Total operating expenses (OpEx) were up to 13% to $80.5 million, from $71.3 million in the year-ago quarter, primarily due to higher employee compensation, expansion of the company’s sales force, higher marketing expenses to build brand awareness, higher research and development (R&D) expenses tied to salary increases and an expansion in engineering staff as a strategic priority, and increases in general and administrative (G&A) expenses due to higher compensation, headcount and legal expenses.

Management successfully held OpEx increases well below the pace of revenue growth. As a result, net income increased an impressive 76% to $13.9 million from $7.9 million a year ago, with diluted EPS (earnings per share) growth to $0.29 from $0.17.

Cash Flow

For the six months ended September 30, 2012, the company generated $42.3 million from operating activities, used $$2.2 million to purchase property and equipment (investing activities) and generated $14.5 million from the exercise of stock options and related tax benefits (financing activities).

Balance Sheet

At quarter end, the company had total assets of $488 million, up 12.8% primarily due to increases in cash and cash equivalents and net property and equipment. Total liabilities, $207.1 million, were primarily tied to deferred revenue and were up 2.2%. (Deferred revenue mostly consists of services revenue where customers have been invoiced for annual customer support agreements but where services are yet to be performed.)

Stockholders’ equity grew to $281 million from $230 million, up 22.1% since the beginning of its fiscal year.

In October 2012, CommVault announced that its Simpana 9 platform was fully integrated with Microsoft Windows Server 2012 and its cloud operating systems.
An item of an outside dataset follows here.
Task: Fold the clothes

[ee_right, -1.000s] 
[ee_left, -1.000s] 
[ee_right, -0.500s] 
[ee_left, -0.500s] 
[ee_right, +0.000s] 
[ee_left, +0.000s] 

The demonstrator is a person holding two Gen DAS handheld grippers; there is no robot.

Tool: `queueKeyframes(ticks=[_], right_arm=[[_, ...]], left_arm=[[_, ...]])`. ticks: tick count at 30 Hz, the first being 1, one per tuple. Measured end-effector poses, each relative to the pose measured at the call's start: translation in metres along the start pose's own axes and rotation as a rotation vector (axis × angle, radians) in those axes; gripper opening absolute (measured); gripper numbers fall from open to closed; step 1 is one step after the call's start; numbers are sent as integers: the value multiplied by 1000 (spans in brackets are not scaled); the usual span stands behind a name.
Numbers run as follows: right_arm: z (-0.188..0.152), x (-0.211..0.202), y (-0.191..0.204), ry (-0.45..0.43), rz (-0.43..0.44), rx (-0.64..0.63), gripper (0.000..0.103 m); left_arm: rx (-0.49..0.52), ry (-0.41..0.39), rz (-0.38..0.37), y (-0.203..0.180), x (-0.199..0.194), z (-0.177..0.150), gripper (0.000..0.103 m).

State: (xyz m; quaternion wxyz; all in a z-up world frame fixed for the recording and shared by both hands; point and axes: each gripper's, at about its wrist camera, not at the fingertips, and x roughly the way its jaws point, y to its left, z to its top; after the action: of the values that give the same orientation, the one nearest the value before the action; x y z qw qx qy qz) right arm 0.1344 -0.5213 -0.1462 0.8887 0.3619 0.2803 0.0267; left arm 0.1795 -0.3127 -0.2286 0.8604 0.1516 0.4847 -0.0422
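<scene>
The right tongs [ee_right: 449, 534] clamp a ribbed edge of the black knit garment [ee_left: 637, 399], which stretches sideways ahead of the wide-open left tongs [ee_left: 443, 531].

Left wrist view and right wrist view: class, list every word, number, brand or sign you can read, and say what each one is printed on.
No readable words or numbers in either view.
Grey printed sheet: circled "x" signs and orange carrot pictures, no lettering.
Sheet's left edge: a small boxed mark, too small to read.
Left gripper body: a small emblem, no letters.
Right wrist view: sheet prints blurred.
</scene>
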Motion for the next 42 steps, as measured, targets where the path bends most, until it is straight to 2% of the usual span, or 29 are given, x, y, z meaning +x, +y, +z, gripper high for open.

As cloud computing grows, CommVault is well positioned to serve as a centralized, hardware-agnostic data management platform that can protect applications in physical, virtual and cloud-computing environments.

Stringent cost controls kept increases in OpEx (up 12.9%) well below revenue growth (up 21%) and helped deliver strong earnings growth and solid cash from operations.
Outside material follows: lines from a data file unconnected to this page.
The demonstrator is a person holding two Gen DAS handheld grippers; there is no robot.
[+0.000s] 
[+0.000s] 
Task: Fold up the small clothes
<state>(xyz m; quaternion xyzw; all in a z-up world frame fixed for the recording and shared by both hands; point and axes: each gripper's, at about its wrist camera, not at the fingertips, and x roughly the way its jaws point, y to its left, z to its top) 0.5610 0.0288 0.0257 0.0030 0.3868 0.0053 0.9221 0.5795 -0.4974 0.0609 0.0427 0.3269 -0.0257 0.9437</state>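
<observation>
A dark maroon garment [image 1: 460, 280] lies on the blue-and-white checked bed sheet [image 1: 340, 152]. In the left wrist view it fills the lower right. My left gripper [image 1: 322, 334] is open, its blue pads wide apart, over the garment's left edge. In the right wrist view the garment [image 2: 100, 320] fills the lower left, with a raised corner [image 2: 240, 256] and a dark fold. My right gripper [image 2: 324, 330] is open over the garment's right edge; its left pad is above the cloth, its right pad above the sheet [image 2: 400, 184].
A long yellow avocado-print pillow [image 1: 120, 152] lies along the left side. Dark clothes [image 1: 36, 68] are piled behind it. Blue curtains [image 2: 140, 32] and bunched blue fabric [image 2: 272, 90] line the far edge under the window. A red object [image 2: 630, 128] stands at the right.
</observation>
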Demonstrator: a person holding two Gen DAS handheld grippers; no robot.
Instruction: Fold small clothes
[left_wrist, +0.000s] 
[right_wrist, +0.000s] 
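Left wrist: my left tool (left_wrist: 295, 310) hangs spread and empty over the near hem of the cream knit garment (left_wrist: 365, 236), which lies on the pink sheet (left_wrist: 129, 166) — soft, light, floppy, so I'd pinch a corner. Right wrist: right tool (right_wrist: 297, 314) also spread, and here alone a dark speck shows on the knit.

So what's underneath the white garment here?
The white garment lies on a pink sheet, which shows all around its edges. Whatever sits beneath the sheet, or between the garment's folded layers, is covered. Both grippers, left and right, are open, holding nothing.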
Looking ahead, the company expects future earnings growth of 25% over the next five years, well above the software industry average of 18%. Company management expects positive momentum in the first half of the fiscal year to continue in the second half, driven by strong demand from enterprise and federal customers, despite macro economic uncertainty.

Fundamentally, the company is very well positioned for growth with a solid software platform that will continue to generate strong cash flow, and a solid multi-billion market opportunity.

However, shares appear to have gotten well ahead of fundamentals, with a P/E ratio of 83x that well exceeds projected 5-year earnings growth of 25%, and a market capitalization of $3.25 billion that is over 11x Book Value of $281 million. Current valuations cannot be justified by fundamentals but appear driven by market dynamics such as excessive cash in a low interest rate environment that has driven shares up.

New investors would be well served if they avoid the stock at current levels despite strong buy recommendations from Wall Street. Existing investors should likely use a Short Call/Long Put strategy to lock in gains at current levels and forego further stock upside, or at the very least, sell part of their CVLT holdings. Aggressive, deep-pocketed investors might want to buy long-term puts to play the almost inevitable downside. That said, with market dynamics and trillions of dollars in play, there’s no saying how much higher investors will push shares or when shares will revert to saner levels.